Review: False Memory by Dan Krokos

Title: False Memory

Author: Dan Krokos

Genre: YA Science Fiction

Series: False Memory (Book 1)

Publication Date: August 14, 2012

Format: Hardcover, 336 Pages

ISBN-10: 1423149769 (Hyperion Books)

ISBN-13: 978-1423149767 (Hyperion Books)

Reviewed by: Kayla

Synopsis:

Miranda wakes up alone on a park bench with no memory. In her panic, she releases a mysterious energy that incites pure terror in everyone around her. Except Peter, a boy who isn’t at all surprised by Miranda’s shocking ability.

Left with no choice but to trust this stranger, Miranda discovers she was trained to be a weapon and is part of an elite force of genetically-altered teens who possess flawless combat skills and powers strong enough to destroy a city. But adjusting to her old life isn’t easy—especially with Noah, the boyfriend she can’t remember loving.

Then Miranda uncovers a dark truth that sets her team on the run. Suddenly her past doesn’t seem to matter…when there may not be a future.

Quick & Dirty: False Memory = Maximum Ride. Only better. With less pending apocalyptic-global-disasters. But there are still the “what the heck?” twists and jaw dropping moments.
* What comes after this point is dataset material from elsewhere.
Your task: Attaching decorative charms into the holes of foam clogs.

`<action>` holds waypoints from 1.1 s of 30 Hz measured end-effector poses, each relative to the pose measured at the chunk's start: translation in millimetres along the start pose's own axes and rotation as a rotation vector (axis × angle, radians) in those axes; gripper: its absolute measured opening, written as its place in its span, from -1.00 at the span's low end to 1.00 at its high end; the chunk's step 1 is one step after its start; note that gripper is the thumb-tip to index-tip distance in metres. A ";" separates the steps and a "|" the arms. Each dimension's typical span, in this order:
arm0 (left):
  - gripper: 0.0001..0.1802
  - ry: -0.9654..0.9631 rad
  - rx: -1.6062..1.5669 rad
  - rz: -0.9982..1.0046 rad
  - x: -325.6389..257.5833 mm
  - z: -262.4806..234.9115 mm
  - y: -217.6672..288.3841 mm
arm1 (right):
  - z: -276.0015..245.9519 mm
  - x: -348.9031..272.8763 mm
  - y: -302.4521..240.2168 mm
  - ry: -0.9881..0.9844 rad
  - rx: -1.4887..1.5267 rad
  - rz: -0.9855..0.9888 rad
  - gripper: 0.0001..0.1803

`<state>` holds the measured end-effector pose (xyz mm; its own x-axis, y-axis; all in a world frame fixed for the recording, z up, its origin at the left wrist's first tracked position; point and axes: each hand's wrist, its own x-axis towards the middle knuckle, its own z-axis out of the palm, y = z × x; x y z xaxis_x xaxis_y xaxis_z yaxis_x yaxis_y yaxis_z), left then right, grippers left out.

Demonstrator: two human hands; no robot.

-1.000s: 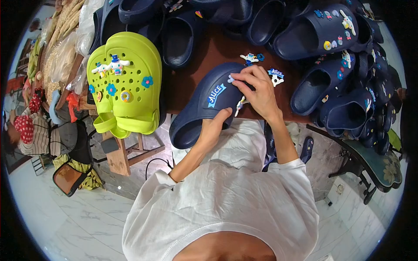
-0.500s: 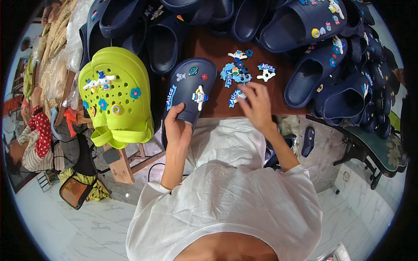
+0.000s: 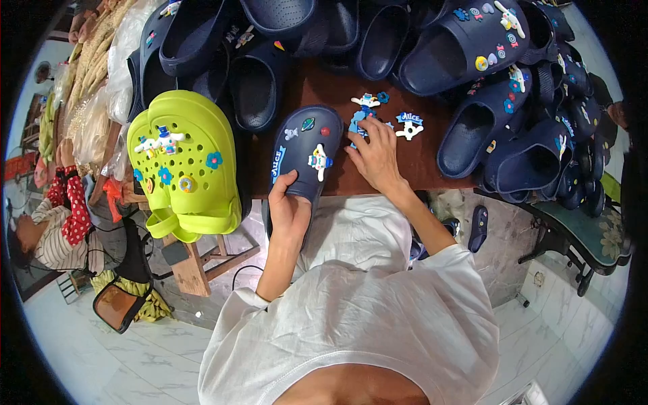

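My left hand [image 3: 290, 212] grips a navy clog [image 3: 300, 148] by its near end, with the thumb on top. On the clog's upper sit a white character charm [image 3: 320, 162], a blue lettered charm [image 3: 277, 164], a planet, a red ball and a small grey figure. Over a small heap of blue and white charms [image 3: 356, 121] lies my right hand [image 3: 379, 158], fingers bent and apart, their tips among the charms. It partly hides the heap. Beyond the heap are another white character charm [image 3: 365, 101] and a blue flower charm [image 3: 383, 97]; a lettered charm [image 3: 409, 125] lies right of it.
Left of the navy clog stands a pair of lime green clogs [image 3: 196, 128] with charms. Many navy clogs [image 3: 466, 128] crowd the back and right of the brown table [image 3: 425, 172]. Another person [image 3: 57, 236] is at far left, near a chair [image 3: 121, 304].
My right hand has moved left and away from me, onto the charm heap. The lettered charm near its fingers is now hidden. My left hand still holds the clog; the whole view has shifted slightly.
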<state>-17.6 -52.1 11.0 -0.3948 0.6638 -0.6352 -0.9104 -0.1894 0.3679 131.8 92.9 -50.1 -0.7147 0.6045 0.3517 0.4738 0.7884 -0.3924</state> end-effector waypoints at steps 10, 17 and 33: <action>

Opening Sentence: In the food court I find a mall cop leaning against a pillar.

Excerpt: No

The Review:

Miranda walks into a mall and tells a mall cop she lost her memory. She can’t remember a single thing about her life besides her name. Totally understandable right? Well the mall cop doesn’t think so, telling her to scat and quit playing jokes on people. Miranda is persistent and keeps asking for help, but the mall cop is also stubborn and threatens to kick her out of the mall. That’s when everything turns to chaos. A bright wave of heat washes over Miranda in the mall and suddenly the cop’s on the ground and everyone else is running in different directions, jumping off balconies or screaming in their panic to escape the mall. This has Miranda freaking out, but then she notices one boy not affected by the pandemonium. Peter tells her that she’s part of a group that has been genetically altered to create mass panic with just a thought. But this power also frays her brain’s memory capabilities, and so they all have to take shots everyday to keep from forgetting. But someone has tampered with her shots and now she forgets her team of four, her boyfriend that claims to still love her, and the life she had a week ago. But just as she starts to accept her crazy experiment life, she finds out that their caretakers — the ones who trained them and brought them up — plan to sell them as weapons (and not necessarily to the US’s government). Everything spirals out of control from there. With twists at every turn, Krokos’s debut book blows the rest of the science fiction genre out of the water. Step aside Maximum Ride. Miranda and her crew are ready to save the world.

If you love Maximum Ride (or the idea of genetically altered teens), False Memory will be your new favorite book. At least it was for me. Krokos keeps your attention as if your memory depends on it. There are unexpected turns and “holy crow, I did not see that coming” moments. I wish there was more world-building in this book, but that would have taken away from the action and the fast pace. Some questions are left unanswered creating a smidgeon of suspense. Okay, maybe more like a whopping of suspense. Seriously, this could have been an all nighter book.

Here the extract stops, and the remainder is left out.